▸ GIVEN MATERIAL:
———
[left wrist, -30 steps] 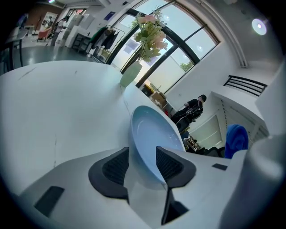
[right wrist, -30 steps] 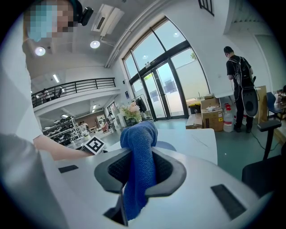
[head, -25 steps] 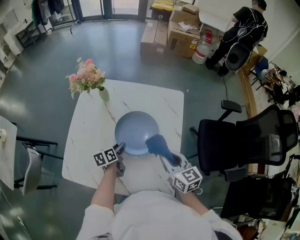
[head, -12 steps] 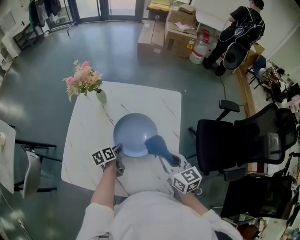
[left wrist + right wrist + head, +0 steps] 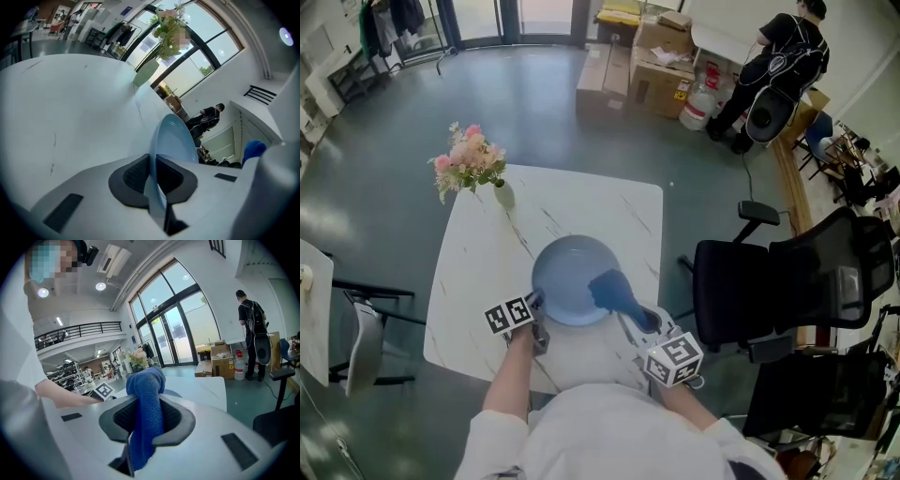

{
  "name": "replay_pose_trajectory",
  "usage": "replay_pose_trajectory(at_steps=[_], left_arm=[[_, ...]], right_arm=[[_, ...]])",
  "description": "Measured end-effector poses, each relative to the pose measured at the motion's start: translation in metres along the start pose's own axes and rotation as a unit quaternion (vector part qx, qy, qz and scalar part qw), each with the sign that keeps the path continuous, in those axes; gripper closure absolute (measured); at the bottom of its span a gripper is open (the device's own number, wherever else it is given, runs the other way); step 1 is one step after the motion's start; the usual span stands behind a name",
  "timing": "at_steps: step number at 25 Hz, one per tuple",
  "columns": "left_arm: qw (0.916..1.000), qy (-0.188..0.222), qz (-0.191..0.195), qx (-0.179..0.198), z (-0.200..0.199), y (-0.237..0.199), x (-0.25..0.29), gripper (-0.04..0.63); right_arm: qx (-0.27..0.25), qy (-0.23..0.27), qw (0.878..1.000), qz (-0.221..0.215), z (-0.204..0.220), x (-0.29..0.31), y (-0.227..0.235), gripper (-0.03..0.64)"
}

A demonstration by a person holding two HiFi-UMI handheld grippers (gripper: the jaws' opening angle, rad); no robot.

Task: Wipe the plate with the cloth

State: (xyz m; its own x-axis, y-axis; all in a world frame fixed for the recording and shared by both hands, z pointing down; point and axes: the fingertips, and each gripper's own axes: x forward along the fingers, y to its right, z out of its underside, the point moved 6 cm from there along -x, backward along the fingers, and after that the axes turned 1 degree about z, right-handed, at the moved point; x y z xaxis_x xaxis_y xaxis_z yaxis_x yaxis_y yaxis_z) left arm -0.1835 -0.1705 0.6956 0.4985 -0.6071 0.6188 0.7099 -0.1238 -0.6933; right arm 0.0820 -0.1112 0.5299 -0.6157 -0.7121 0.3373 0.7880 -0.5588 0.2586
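A pale blue plate lies on the white marble table. My left gripper is at the plate's near-left rim, and its jaws are closing. In the left gripper view the plate runs edge-on between the two dark pads, which pinch its rim; the left gripper holds it there. My right gripper hovers at the plate's near-right side, shut on a blue cloth. In the right gripper view the cloth sticks up out of the right gripper.
A vase of pink flowers stands at the table's far-left corner. A black office chair is close on the right, and a grey chair on the left. Cardboard boxes and a person are far behind.
The left jaws have closed onto the plate's near-left rim. The plate has shifted slightly and its rim shows more clearly. The right gripper with the cloth has stayed put.
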Motion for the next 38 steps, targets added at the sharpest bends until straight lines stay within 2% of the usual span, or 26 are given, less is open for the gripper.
replay_pose_trajectory(at_steps=[5, 12, 23, 32, 38], left_arm=[[0.9995, 0.026, 0.009, 0.017, -0.003, 0.012, -0.015, 0.549], [0.9965, 0.066, 0.046, 0.023, -0.01, 0.033, -0.039, 0.549], [0.9841, 0.136, 0.093, 0.066, -0.018, 0.083, -0.081, 0.549], [0.9751, 0.16, 0.116, 0.101, -0.006, 0.115, -0.108, 0.549], [0.9692, 0.172, 0.113, 0.136, -0.003, 0.128, -0.118, 0.549]], right_arm=[[-0.002, 0.005, 1.0, -0.003, -0.001, -0.001, -0.001, 0.525], [-0.017, 0.014, 1.0, -0.009, -0.009, 0.001, -0.001, 0.525], [-0.056, 0.036, 0.998, -0.007, -0.035, 0.012, -0.001, 0.525], [-0.064, 0.042, 0.997, 0.008, -0.043, 0.008, 0.006, 0.525], [-0.077, 0.031, 0.996, 0.01, -0.046, 0.012, 0.005, 0.525]])
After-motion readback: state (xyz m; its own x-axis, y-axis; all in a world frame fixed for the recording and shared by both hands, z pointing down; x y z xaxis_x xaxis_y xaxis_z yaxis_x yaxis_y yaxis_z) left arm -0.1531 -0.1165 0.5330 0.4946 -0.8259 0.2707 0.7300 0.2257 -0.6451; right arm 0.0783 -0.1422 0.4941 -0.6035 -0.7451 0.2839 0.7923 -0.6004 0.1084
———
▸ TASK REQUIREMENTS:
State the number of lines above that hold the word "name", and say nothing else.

▸ EXERCISE ANSWER:
2